Work to be completed: Filter this data down to the lines that hold "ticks", and copy them.

——————————

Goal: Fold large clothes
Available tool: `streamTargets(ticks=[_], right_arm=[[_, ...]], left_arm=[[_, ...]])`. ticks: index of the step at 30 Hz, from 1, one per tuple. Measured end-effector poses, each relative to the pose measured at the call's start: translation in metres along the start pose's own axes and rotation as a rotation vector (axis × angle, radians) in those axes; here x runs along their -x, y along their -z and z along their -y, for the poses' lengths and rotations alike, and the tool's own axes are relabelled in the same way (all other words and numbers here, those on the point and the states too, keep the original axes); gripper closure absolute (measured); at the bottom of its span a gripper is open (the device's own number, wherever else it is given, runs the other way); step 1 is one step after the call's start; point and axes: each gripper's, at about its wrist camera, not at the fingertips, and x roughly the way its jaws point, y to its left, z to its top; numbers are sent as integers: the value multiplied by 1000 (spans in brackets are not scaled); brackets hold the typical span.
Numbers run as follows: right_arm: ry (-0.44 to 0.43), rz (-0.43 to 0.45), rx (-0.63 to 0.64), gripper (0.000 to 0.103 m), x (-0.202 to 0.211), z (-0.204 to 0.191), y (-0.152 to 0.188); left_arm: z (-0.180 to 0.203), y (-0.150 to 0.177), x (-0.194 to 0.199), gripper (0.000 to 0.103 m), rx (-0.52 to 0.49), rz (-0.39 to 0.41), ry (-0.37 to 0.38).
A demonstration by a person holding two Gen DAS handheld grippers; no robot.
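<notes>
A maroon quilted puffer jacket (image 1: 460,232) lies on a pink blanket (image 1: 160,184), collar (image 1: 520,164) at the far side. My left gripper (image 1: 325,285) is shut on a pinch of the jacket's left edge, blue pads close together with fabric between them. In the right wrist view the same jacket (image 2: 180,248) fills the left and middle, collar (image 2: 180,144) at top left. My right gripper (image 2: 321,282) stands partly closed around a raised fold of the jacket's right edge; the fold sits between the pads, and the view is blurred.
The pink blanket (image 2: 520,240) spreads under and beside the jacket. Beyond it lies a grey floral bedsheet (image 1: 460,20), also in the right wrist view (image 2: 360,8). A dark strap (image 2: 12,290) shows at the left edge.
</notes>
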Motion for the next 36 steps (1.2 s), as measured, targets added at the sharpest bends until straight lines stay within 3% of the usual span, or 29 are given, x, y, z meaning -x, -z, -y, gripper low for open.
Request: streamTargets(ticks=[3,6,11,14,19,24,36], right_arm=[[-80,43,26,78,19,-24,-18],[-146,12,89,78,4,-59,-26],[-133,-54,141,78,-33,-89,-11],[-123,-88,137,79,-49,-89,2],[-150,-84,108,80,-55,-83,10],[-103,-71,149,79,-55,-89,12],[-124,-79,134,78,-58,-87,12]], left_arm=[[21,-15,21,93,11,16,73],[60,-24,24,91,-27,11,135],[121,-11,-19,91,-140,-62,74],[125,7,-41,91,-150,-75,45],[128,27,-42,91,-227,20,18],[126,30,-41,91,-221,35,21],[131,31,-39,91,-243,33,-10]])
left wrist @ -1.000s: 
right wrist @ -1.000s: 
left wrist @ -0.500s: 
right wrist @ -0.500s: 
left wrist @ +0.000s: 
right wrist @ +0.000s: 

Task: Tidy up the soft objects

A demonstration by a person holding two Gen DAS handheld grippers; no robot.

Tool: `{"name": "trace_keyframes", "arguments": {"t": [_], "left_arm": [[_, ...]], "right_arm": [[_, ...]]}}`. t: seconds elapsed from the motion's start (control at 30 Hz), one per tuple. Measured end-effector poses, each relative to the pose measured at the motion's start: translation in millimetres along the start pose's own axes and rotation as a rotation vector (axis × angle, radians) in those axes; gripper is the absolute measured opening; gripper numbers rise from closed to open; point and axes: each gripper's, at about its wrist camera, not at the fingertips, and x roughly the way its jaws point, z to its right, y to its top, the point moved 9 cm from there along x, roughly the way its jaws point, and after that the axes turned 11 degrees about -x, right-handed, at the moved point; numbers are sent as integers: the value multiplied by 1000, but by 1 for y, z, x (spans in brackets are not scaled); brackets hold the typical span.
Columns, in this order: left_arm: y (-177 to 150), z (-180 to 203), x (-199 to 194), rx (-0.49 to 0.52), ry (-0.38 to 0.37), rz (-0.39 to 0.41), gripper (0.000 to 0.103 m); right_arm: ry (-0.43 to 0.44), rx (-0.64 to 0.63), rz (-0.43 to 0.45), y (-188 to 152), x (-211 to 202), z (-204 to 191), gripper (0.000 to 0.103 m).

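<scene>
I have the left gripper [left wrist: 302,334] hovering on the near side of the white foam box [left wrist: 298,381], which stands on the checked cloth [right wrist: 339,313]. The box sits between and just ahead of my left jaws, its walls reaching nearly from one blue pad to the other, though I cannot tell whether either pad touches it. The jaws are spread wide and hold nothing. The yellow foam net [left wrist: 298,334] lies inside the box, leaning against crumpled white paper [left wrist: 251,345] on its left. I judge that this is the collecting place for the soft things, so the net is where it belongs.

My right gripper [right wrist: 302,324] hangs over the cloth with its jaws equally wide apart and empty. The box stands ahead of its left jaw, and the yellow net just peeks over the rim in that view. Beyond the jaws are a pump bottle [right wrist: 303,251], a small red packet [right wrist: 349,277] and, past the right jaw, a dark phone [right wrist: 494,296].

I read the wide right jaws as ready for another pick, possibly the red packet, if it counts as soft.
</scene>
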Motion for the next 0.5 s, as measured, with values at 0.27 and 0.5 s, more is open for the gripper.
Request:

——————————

Solution for this exercise:
Available tool: `streamTargets(ticks=[_], right_arm=[[_, ...]], left_arm=[[_, ...]])`. ticks: index of the step at 30 Hz, from 1, one per tuple. Measured end-effector poses, each relative to the pose measured at the call's start: translation in metres along the start pose's own axes and rotation as a rotation vector (axis × angle, radians) in those axes; here x runs along their -x, y along their -z and z along their -y, for the poses' lengths and rotations alike, and the tool's own axes are relabelled in the same way (all other words and numbers here, those on the point and the states too, keep the original axes); gripper closure absolute (measured); at the bottom of its span a gripper is open (the device's own number, wherever else it is given, runs the other way); step 1 is one step after the call's start; point and axes: each gripper's, at about its wrist camera, not at the fingertips, and x roughly the way its jaws point, y to its left, z to its top; numbers are sent as integers: the value multiplied by 1000 (spans in brackets are not scaled); brackets hold the typical span.
Request: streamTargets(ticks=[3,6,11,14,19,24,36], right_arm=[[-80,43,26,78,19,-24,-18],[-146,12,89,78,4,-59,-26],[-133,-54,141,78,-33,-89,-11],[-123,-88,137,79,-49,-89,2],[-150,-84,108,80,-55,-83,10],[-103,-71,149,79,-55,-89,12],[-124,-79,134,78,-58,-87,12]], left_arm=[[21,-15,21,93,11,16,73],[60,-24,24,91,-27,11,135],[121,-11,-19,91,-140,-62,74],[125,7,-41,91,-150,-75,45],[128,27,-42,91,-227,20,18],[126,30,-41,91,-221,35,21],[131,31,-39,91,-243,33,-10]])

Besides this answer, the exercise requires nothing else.